HOW TO COMPLETE THIS TASK => The part below that opens with the line containing "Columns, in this" and closes with the line containing "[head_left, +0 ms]" should be copied exactly, minus any pictures.

SUPPLIED ENTRIES =>
************

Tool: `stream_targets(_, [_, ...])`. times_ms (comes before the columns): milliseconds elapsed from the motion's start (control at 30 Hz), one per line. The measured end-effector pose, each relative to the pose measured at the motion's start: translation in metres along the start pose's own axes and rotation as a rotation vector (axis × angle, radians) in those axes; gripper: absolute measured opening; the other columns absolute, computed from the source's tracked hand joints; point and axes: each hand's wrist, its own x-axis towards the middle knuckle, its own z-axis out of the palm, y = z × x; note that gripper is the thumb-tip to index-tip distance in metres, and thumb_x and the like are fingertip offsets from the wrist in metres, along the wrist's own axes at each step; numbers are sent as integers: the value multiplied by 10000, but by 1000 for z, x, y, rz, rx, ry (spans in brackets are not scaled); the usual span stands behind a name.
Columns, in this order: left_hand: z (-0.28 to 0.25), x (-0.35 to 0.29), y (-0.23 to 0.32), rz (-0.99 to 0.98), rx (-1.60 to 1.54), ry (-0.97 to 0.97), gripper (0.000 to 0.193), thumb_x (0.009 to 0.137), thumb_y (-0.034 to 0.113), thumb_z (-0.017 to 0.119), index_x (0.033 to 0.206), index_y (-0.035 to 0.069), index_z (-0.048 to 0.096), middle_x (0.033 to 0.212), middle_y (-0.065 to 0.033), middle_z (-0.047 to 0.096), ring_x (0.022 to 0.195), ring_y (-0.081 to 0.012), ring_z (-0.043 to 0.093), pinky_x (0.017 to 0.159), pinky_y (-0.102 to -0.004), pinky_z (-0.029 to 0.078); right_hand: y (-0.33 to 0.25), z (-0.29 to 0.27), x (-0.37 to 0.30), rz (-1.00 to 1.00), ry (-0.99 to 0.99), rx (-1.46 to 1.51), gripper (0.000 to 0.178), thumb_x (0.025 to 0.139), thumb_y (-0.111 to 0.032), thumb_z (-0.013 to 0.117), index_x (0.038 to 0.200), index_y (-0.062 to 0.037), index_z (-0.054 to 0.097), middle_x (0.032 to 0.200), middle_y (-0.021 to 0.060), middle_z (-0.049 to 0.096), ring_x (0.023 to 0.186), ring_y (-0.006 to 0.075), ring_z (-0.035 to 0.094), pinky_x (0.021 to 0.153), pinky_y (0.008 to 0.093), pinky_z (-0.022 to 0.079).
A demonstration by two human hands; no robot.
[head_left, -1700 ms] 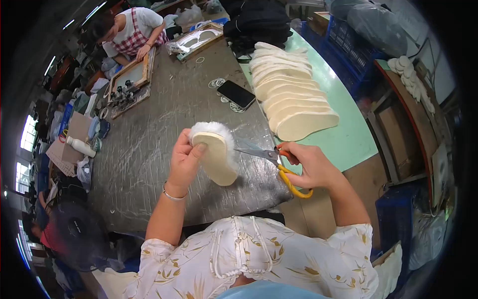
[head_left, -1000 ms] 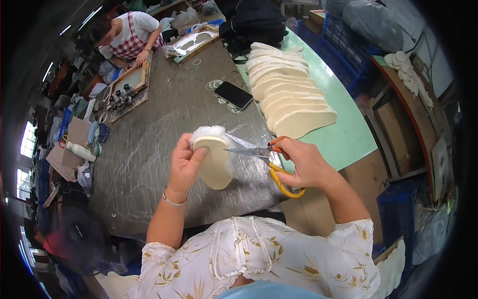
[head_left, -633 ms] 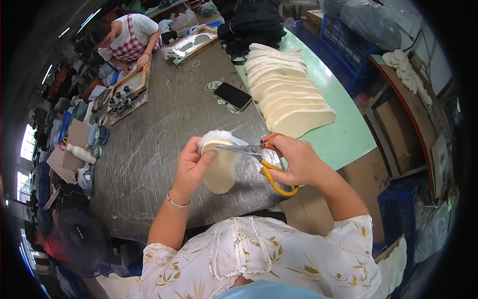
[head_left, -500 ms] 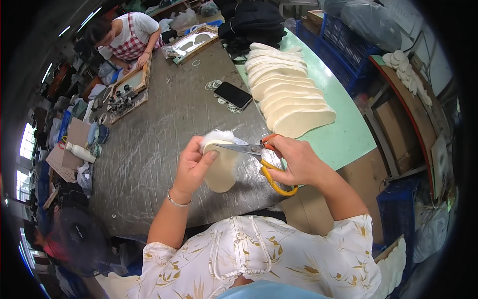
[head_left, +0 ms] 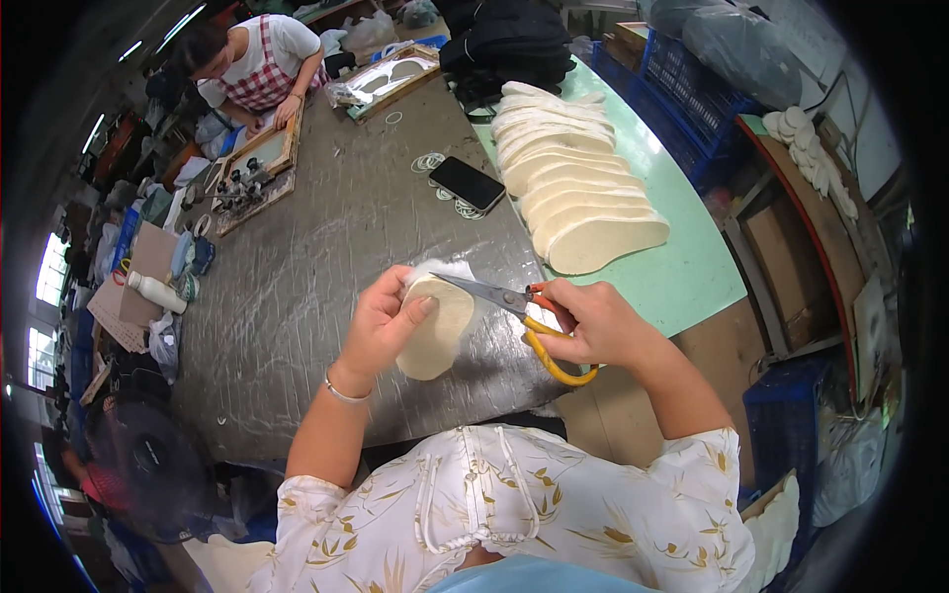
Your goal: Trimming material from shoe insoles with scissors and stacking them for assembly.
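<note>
My left hand (head_left: 384,321) pinches a cream insole (head_left: 435,336) near its top, thumb on the flat face. White fluffy lining (head_left: 443,268) sticks out past the insole's upper edge. In my right hand (head_left: 603,321) is a pair of scissors (head_left: 504,299) with yellow and orange wrapped handles, fingers through the loops. The blades reach left to the insole's top edge, where fluff meets the flat face. Whether the tips are fully closed is hard to make out. Both hands are above the dark table (head_left: 316,296).
A long row of overlapping cream insoles (head_left: 583,188) lies on the green tabletop at right. Beyond my hands, a black phone (head_left: 467,184) rests on pale rings. Across the table a person in a checked apron (head_left: 262,69) works at a wooden frame (head_left: 267,158). A white bottle (head_left: 156,292) lies at left.
The scissors have turned slightly, their handles lower and further right while the blades slope more steeply. The insole has tilted a little in my left hand, its lower end moving left.
</note>
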Motion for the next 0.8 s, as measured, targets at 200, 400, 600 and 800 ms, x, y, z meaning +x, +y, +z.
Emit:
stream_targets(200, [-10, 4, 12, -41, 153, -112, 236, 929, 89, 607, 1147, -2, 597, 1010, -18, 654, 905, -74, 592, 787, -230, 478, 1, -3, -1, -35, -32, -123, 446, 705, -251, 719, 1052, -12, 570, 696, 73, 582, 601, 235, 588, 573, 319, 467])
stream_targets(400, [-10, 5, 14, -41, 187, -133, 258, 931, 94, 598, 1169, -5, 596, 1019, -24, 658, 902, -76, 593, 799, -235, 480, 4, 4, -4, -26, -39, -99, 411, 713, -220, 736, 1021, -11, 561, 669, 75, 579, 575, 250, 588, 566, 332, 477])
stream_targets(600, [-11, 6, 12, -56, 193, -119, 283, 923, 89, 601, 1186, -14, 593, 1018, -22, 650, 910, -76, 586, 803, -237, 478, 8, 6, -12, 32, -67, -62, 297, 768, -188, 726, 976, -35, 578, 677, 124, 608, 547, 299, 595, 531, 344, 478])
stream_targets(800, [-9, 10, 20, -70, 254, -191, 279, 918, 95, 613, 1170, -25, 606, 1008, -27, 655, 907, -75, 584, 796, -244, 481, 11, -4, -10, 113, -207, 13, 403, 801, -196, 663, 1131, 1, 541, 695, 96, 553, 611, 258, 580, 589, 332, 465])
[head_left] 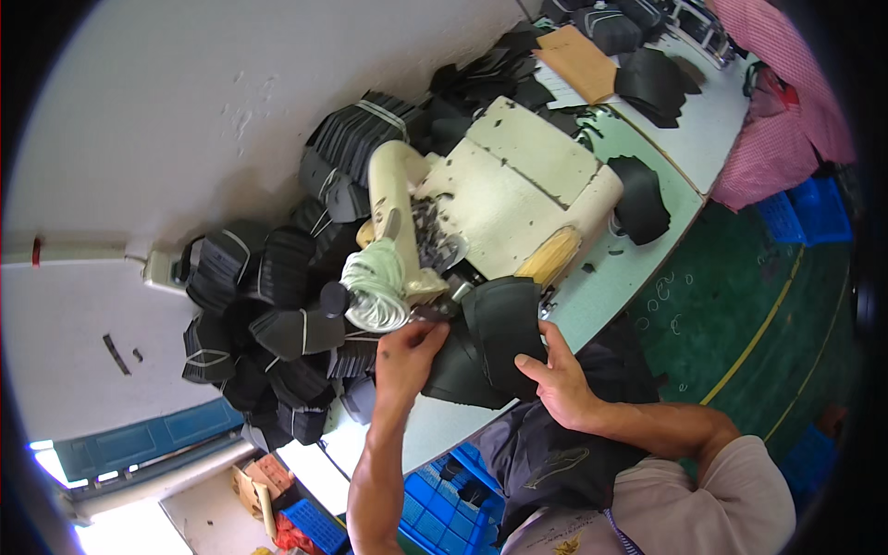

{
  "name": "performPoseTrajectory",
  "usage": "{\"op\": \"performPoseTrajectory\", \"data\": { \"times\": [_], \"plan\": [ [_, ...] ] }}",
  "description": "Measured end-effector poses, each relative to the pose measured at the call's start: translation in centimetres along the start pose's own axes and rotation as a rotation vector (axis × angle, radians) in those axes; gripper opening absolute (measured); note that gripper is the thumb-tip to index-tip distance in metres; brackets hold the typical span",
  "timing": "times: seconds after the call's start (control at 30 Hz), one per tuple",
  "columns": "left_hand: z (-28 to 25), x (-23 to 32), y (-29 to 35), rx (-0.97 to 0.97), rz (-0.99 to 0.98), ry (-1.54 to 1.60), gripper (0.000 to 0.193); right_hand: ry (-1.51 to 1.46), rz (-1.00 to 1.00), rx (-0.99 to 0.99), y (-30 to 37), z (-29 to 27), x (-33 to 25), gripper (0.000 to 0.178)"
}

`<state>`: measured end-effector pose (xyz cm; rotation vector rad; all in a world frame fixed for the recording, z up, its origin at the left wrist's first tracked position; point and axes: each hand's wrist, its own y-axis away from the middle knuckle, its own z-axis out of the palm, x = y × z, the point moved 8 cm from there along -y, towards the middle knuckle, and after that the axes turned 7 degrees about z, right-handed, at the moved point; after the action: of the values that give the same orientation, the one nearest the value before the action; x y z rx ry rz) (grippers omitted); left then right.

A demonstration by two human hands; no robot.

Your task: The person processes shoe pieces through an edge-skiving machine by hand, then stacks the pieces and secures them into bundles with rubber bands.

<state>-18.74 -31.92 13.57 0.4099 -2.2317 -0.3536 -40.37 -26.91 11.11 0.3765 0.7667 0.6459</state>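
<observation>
My left hand point(407, 359) pinches the left edge of a black sheet piece point(455, 368), close under the working end of a cream bench machine point(527, 176). On the other side my right hand point(559, 381) grips a curved black panel point(505, 326), its thumb lying on top and the other fingers mostly hidden. The panel overlaps the sheet piece; whether the two are joined I cannot tell. Both lie at the front of the machine over the pale green table point(442, 435). A coil of white cord point(376, 287) hangs on the machine just beyond my left hand.
Bundles of black cut pieces point(296, 333) are piled at left, against the wall. A loose black piece point(640, 200) lies right of the machine, a brown card point(577, 63) farther back. Blue crates point(448, 509) stand below the table. A person in pink checked cloth point(777, 120) is at far right.
</observation>
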Motion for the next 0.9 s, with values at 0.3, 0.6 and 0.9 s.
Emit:
{"op": "performPoseTrajectory", "data": {
  "times": [0.3,0.6,0.9],
  "plan": [
    [0.1,1.0,-0.1,0.001,-0.014,0.004,0.03,0.048,-0.032,-0.013,0.2,-0.4,0.0,0.049],
    [0.2,1.5,0.0,-0.046,-0.049,-0.049,0.036,0.037,-0.067,-0.029,0.1,-0.5,-0.5,0.052],
    [0.1,1.1,0.5,-0.001,-0.011,0.115,0.033,-0.024,-0.009,-0.07,0.6,0.4,-1.4,0.052]
  ]
}}
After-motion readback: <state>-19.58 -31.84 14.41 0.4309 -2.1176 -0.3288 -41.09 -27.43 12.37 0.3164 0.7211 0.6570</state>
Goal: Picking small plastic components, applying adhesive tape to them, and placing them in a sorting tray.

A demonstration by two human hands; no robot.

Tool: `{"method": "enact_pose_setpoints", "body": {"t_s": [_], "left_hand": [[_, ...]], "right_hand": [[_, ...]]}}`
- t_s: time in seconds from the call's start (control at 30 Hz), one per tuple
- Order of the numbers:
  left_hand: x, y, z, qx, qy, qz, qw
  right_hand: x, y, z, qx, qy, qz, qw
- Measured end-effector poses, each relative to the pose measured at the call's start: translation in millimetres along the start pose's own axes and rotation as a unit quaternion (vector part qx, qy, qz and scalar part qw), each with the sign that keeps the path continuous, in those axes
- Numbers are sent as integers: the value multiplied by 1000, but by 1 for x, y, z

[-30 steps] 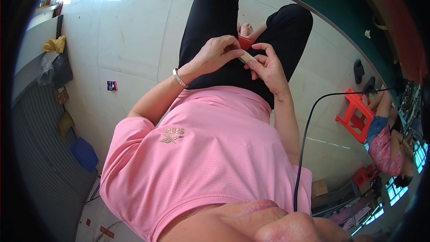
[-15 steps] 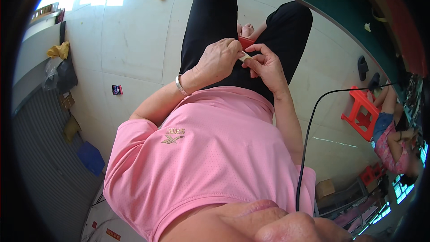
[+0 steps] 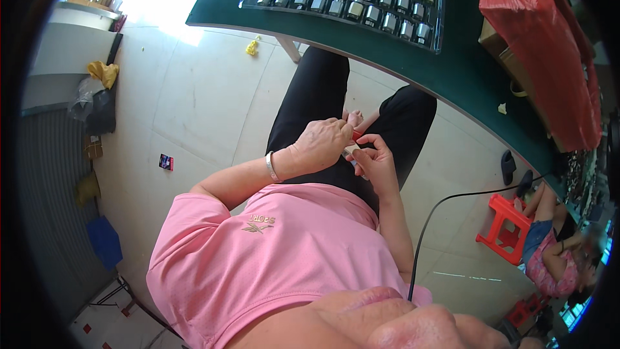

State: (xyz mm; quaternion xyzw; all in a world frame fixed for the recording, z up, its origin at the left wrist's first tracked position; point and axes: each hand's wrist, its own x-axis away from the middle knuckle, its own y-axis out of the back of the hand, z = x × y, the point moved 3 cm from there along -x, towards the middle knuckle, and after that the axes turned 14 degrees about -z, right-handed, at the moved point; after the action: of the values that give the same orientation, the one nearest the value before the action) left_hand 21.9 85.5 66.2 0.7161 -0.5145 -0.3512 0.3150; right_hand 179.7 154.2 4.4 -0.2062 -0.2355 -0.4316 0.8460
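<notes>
Above my lap, my left hand [image 3: 321, 145] and my right hand [image 3: 376, 160] meet around a small pale piece [image 3: 352, 149] with a silvery part near its lower end. My right thumb and fingers pinch it from the right side. My left fingers are bent closed at its upper end, and the tips are hidden behind the hand. On the green table ahead lies a clear tray [image 3: 439, 32] with rows of small blocks [image 3: 336, 6], silvery and cream. I cannot tell whether the held piece is of the same kind.
A red plastic bag [image 3: 536, 32] covers boxes on the green table [image 3: 219, 0], whose edge runs just beyond my knees. At the right, another person [image 3: 549, 258] sits near a red stool [image 3: 504, 229]. A black cable [image 3: 429, 220] hangs beside my right arm.
The view has tilted up, so the tray of small blocks and more of the table now show. My hands stay together at the pale piece, and more of its silvery part is visible.
</notes>
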Motion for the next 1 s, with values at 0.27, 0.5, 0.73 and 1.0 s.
{"method": "enact_pose_setpoints", "body": {"t_s": [0.27, 0.5, 0.73, 1.0], "left_hand": [[-100, 101, 10, -31, -64, -265, 962], [-214, 96, 55, -207, -140, -311, 917], [-214, 73, 67, -267, -131, -251, 921], [-167, 93, 32, 113, -102, -319, 936]], "right_hand": [[10, 4, 7, 20, 3, 2, 1000], [21, 4, 3, 11, 30, -3, 999], [22, 7, -4, 5, 29, -13, 999], [8, 10, -8, 8, 32, -15, 999]]}}
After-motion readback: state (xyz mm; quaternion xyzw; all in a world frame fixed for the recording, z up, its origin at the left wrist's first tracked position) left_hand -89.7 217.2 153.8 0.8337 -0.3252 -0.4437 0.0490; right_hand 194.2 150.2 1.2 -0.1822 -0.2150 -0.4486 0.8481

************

ANSWER TO THE EXERCISE =>
Columns, in this order: left_hand: z (-0.28 to 0.25), x (-0.35 to 0.29), y (-0.23 to 0.32), rz (-0.99 to 0.98), rx (-1.60 to 1.54), ry (-0.97 to 0.97), gripper (0.000 to 0.193), thumb_x (0.009 to 0.137), thumb_y (-0.034 to 0.113), thumb_z (-0.017 to 0.119), index_x (0.033 to 0.206), index_y (-0.035 to 0.069), index_z (-0.048 to 0.096), middle_x (0.033 to 0.212), middle_y (-0.065 to 0.033), middle_z (-0.047 to 0.096), ring_x (0.022 to 0.195), ring_y (-0.081 to 0.012), ring_z (-0.043 to 0.093), pinky_x (0.017 to 0.159), pinky_y (-0.102 to -0.004), pinky_z (-0.029 to 0.078); right_hand: y (-0.33 to 0.25), z (-0.29 to 0.27), x (-0.37 to 0.30), rz (-1.00 to 1.00), ry (-0.99 to 0.99), rx (-1.46 to 1.51), gripper (0.000 to 0.178), thumb_x (0.025 to 0.139), thumb_y (-0.111 to 0.032), thumb_z (-0.013 to 0.117), index_x (0.038 to 0.200), index_y (-0.062 to 0.037), index_z (-0.054 to 0.097), middle_x (0.032 to 0.200), middle_y (-0.021 to 0.060), middle_z (-0.049 to 0.096), ring_x (0.023 to 0.186), ring_y (-0.006 to 0.075), ring_z (-0.035 to 0.094), pinky_x (0.021 to 0.153), pinky_y (0.008 to 0.093), pinky_z (-0.022 to 0.079).
A demonstration by two human hands; no robot.
[head_left, -1700 ms] 
[head_left, -1000 ms] 
[head_left, -633 ms] 
[head_left, -500 ms] 
[head_left, +0 ms] 

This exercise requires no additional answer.